Our machines cannot do bevel and 3D cuts. The cut must always go through the entire thickness of the material. Our machines can be used to mark and describe parts by means of laser engraving. As the machines are not designed specifically for this purpose, this laser engraving is a relatively slow process and is priced at more or less the same level as normal cutting.

The final result of cutting always depends on all the effects described above, the material used, the correct programming, and on how the cutting specifications are configured. Since virtually anything can be tested, we recommend running cutting tests if there are any doubts.

Of all heat-related methods for cutting materials, laser cutting results in the lowest amount of bevelling. Again, the thickness of the material is a factor: on thinner sheet metal, the cut is almost perpendicular, whereas if thickness is around 10 mm, there may be bevelling of up to about one degree.

The program for processing the cutting codes functions as an extension to the CAD module. Therefore, the shapes that are to be entered must always be converted to CAD format. The ideal file type for this purpose is *.dxf. We can also handle STEP models. The programming station is also equipped with CorelDRAW 9, so it is possible to process files supplied in *.cdr format (for these files it is advisable to include a proportional scale in the drawing or to provide at least some dimensioning as the scale may be distorted during conversion to CAD). Naturally, classic engineering drawings or diagrams that have been properly dimensioned can also be effortlessly processed. If only a sample of the product is supplied, it should be borne in mind that ordinary measuring methods (a slide rule, a tape measure, a workshop protractor, etc.) are used for redrawing and may result in minor deviations. When signs, advertising components, etc., are commissioned, we can provide assistance by using our own databases and creative ingenuity, backed by our knowledge of what the technology is capable of.

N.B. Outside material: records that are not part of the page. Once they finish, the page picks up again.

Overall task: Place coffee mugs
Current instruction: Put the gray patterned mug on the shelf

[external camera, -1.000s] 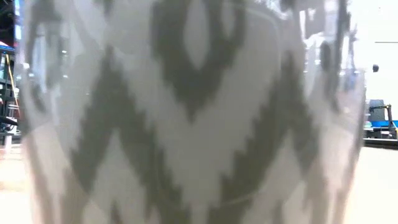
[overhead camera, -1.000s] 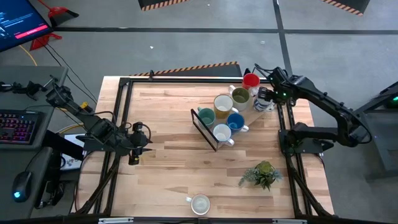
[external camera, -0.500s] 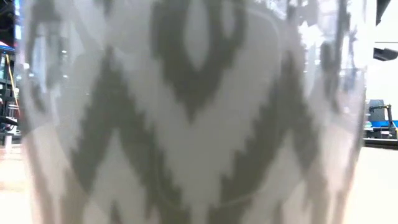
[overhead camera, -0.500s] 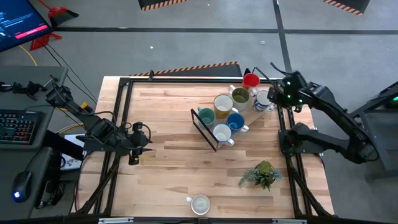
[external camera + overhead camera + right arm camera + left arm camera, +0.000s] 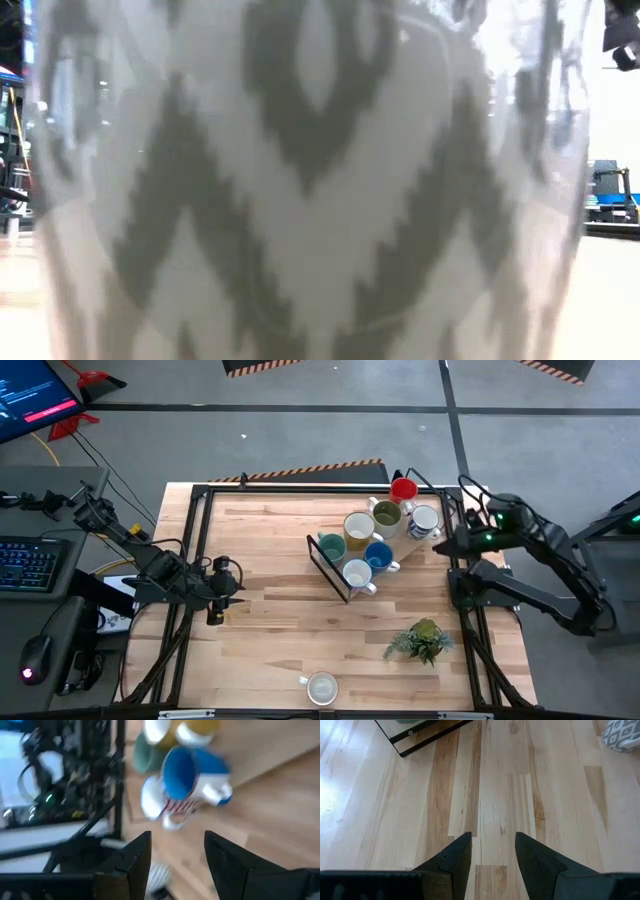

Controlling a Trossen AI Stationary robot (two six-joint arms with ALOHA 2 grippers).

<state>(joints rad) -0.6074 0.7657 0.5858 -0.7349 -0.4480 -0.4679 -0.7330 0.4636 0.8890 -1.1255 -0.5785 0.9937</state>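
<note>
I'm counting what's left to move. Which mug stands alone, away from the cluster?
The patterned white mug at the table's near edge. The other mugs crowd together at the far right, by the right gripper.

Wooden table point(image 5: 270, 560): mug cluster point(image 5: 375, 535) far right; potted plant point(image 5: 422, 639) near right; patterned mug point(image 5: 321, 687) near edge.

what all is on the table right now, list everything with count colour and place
clustered mugs: seven; red, olive, cream-yellow, teal, blue, two white; far right of table, by the dark stand
patterned mug: one, white and grey, alone at near edge, filling the low view
potted plant: one, green, near right
table: one, light wood
left gripper: open, empty, over left side
right gripper: open, empty, at right edge beside the cluster
</note>
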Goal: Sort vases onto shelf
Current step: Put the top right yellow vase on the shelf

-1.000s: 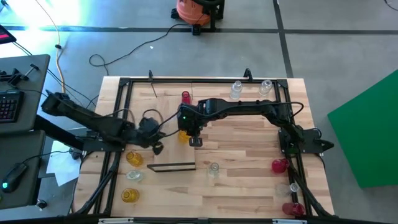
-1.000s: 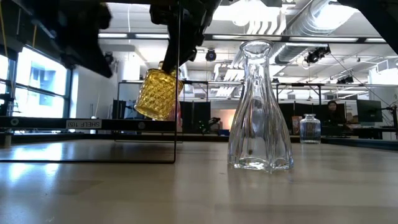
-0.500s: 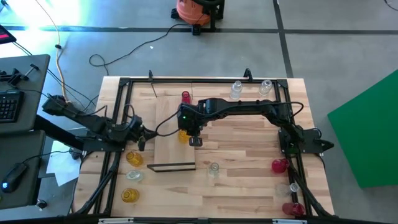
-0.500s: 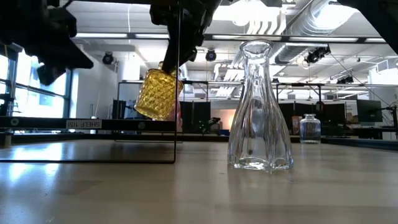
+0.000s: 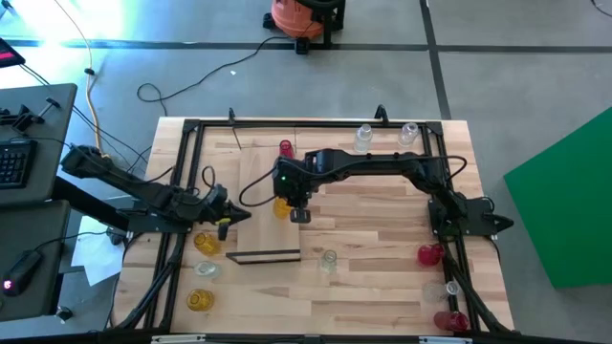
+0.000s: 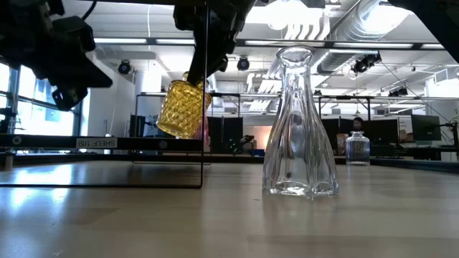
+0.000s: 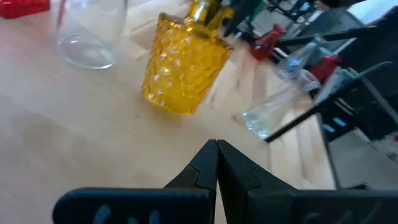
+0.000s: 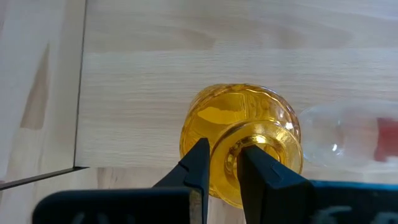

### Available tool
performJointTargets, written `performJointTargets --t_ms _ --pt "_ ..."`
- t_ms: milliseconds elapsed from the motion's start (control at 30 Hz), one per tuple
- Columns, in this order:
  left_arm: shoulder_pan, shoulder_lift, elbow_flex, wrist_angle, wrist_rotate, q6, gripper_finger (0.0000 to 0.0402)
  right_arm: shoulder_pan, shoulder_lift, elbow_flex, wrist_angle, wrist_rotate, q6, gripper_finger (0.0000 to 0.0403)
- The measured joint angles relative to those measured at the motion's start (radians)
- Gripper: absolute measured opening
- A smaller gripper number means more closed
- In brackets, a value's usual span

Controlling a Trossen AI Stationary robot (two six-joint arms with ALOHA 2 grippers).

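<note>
My right gripper (image 8: 225, 167) hangs over the light-wood shelf (image 5: 256, 186), shut on a yellow patterned vase (image 8: 239, 146) (image 6: 183, 107) that floats tilted above the board. My left gripper (image 7: 216, 158) is shut and empty, low near the shelf's left edge (image 5: 229, 216), pointing toward the held vase (image 7: 185, 62). A red vase (image 5: 285, 148) stands on the shelf's far end. On the tabletop stand a yellow vase (image 5: 206, 244), a clear one (image 5: 203, 270) and another yellow one (image 5: 198, 299) at the near left, and a clear vase (image 5: 329, 258) (image 6: 297, 122) stands near the shelf's near right corner. My right gripper pinches the yellow vase's mouth rim (image 8: 231, 155) between its two fingers. One finger (image 8: 261, 168) seems to reach inside the mouth and the other (image 8: 198, 165) lies outside. The fingers slant down from above. The vase hangs below them, tilted and clear of the shelf.
Two clear vases (image 5: 363, 139) (image 5: 409, 134) stand at the table's far right. A red vase (image 5: 428, 254), a clear one (image 5: 452, 290) and a red one (image 5: 449, 320) stand along the near right. A black frame (image 5: 191, 124) runs round the slatted tabletop.
My left gripper has drawn back from the shelf toward the table's left edge, sunk lower and tipped closer to level, staying shut and empty. The yellow vase has stayed where it was.
</note>
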State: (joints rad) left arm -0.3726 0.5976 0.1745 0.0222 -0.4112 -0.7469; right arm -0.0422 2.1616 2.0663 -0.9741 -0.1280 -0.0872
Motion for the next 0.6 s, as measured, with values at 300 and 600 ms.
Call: performJointTargets --t_ms 300,600 --pt "0.117 0.178 0.002 0.223 0.113 0.060 0.0000 -0.006 -0.001 0.000 0.009 -0.005 -0.004 0.0035" --pt "0.204 0.394 0.002 0.406 0.255 0.069 0.0000 -0.006 -0.001 0.000 0.009 -0.006 -0.007 0.0035"
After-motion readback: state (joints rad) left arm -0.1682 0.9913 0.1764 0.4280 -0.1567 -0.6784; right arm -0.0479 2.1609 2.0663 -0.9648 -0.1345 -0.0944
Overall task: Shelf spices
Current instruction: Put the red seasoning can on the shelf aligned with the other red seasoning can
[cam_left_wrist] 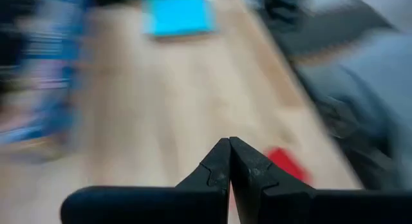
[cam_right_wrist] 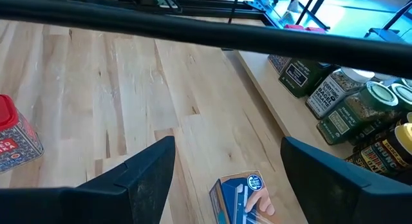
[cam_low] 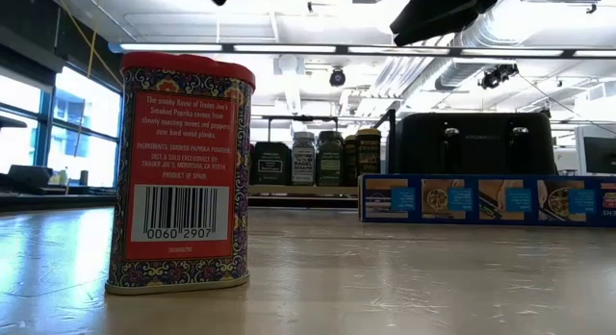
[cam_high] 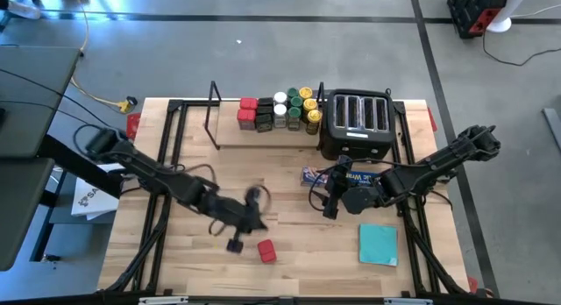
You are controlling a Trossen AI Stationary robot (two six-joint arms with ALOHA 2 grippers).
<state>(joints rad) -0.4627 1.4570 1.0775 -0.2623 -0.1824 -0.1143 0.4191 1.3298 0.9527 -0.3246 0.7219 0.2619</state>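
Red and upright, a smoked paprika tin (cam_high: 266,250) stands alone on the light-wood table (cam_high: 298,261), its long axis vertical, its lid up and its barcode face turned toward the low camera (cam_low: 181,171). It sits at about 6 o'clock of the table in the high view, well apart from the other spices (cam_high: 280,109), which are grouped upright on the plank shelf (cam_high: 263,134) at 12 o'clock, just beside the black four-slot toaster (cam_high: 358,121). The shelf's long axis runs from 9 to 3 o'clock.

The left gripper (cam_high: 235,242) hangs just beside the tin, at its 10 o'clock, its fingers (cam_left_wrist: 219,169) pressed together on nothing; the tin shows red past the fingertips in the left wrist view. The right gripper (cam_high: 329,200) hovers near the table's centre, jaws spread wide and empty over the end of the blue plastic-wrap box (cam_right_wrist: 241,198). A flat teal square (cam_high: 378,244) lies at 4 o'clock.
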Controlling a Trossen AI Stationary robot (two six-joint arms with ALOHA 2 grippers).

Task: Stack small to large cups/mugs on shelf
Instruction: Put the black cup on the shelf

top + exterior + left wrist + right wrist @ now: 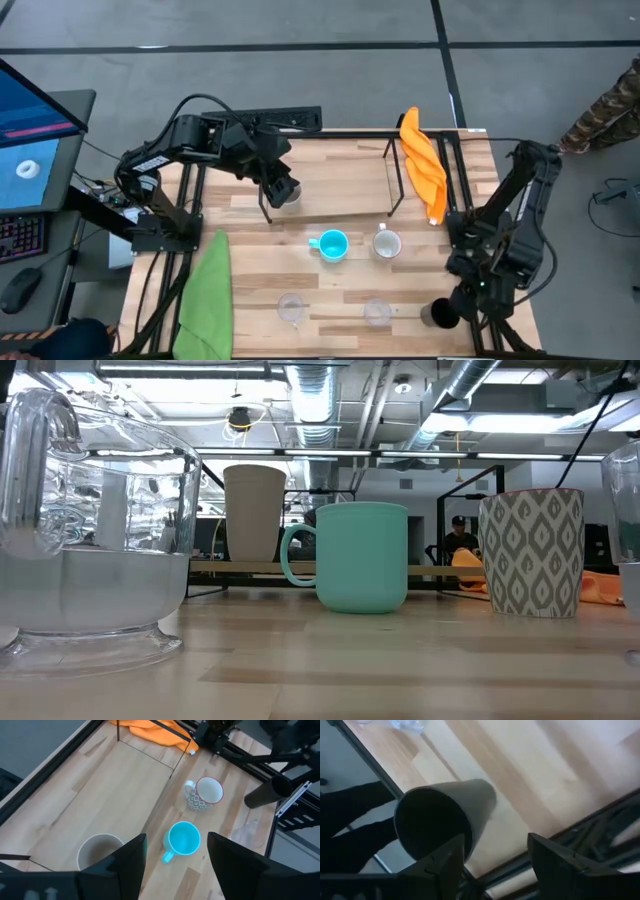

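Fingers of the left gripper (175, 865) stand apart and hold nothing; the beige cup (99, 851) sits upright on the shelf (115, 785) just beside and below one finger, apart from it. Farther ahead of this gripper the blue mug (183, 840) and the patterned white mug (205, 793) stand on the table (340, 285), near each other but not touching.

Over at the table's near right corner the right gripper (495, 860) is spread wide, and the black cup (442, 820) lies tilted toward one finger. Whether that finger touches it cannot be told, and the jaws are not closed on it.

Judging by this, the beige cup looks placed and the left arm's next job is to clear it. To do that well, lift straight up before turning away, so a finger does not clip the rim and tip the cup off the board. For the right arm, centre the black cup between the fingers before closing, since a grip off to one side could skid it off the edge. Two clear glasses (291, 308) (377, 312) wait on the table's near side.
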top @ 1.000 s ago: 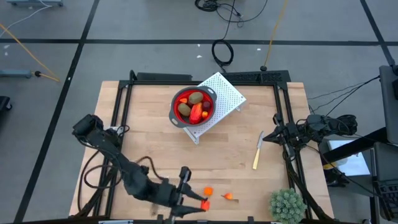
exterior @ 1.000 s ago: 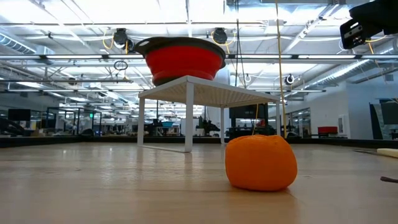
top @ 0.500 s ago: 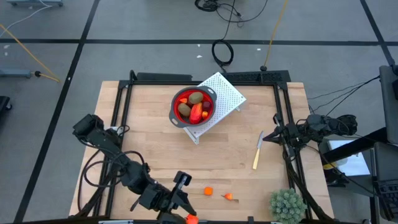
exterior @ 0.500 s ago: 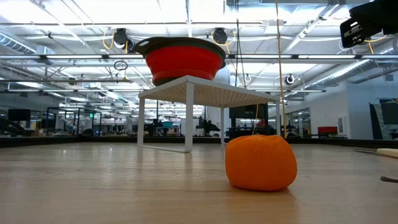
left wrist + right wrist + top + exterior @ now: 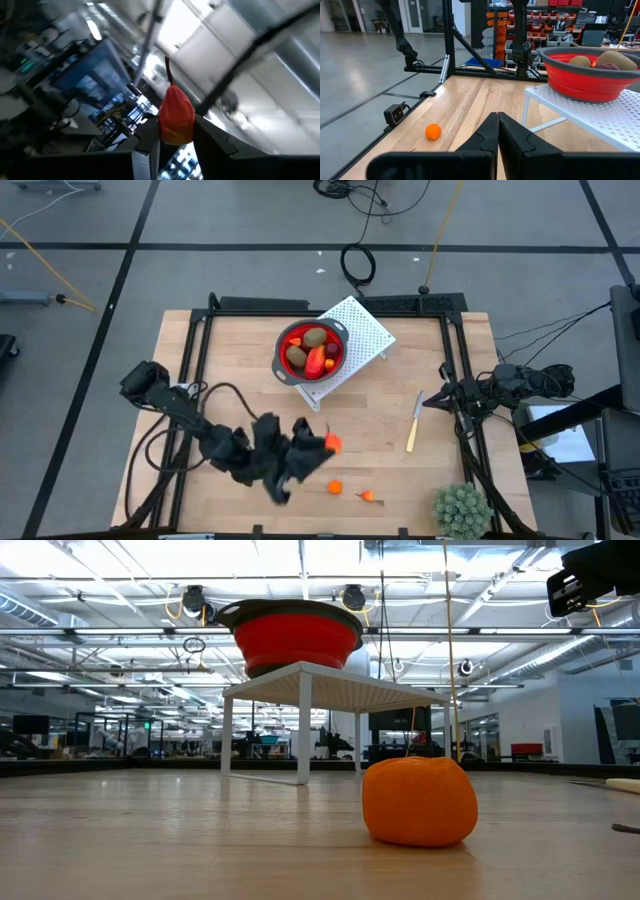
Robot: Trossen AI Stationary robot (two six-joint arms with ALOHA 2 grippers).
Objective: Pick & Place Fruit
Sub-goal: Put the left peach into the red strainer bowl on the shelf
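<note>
Nearest the table's front edge sits a spiky green plant ball, off to the right. Just behind it, two small orange fruits lie loose on the wood, one filling the low view.

Above them the left gripper hangs over the front middle of the table, its fingers pinching a red-orange fruit with a thin stem; in the high view it shows as an orange spot at the gripper's tip.

Further back and right, a pale yellow stick lies on the boards. Beside it, at the right edge, the right gripper waits with fingers pressed together, empty.

Farthest back, a red bowl stands on a white perforated stand, holding olive-brown, red and orange fruit.
</note>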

With laser cutting, the quality of the cut cannot be changed at the various stages by altering the cutting parameters. It is always necessary to configure the optimal cutting parameters, and thereby achieve optimal cutting quality. Again, this depends on the thickness of the material. Generally speaking, up to a thickness of approx. 5-8 mm the cut is smooth, straight, and free of scale. As the thickness increases, the grooving typical of laser cutting appears, and minor scaling and weld-ons may form on the underside. At the upper thickness limit, the grooving is quite pronounced and the negative elements on the underside may also be more substantial (again, this depends on the amount of heat introduced). We are able to clean the parts if required. Courtesy of our new deburring grinder and the high quality of the cut delivered by modern laser machines, besides standard laser-cut parts we can supply parts perfectly deburred or cleaned in line with the customer’s specific requirements. + FOTO

With stainless steel, nitrogen (achieving a polished high-quality cut) may be replaced by oxygen as the assist gas. This reduces the price quite significantly (by about 20%). On the other hand, the quality of the cut is much worse (the cut is black, oxidised, and rough).

The cutting price depends on the type and thickness of the material, the complexity of the cut’s shape, the amount of metal loss and number of holes, the scale of serial production required by the order, the overall volume of orders stemming from long-term cooperation, the demands of handling, the cleaning and packaging requirements, etc. As so many variables have to be factored into the pricing, it is impossible to set any objective listed or indicative prices per metre of cutting, etc. When you make an enquiry, we will prepare an exact quotation for you very quickly.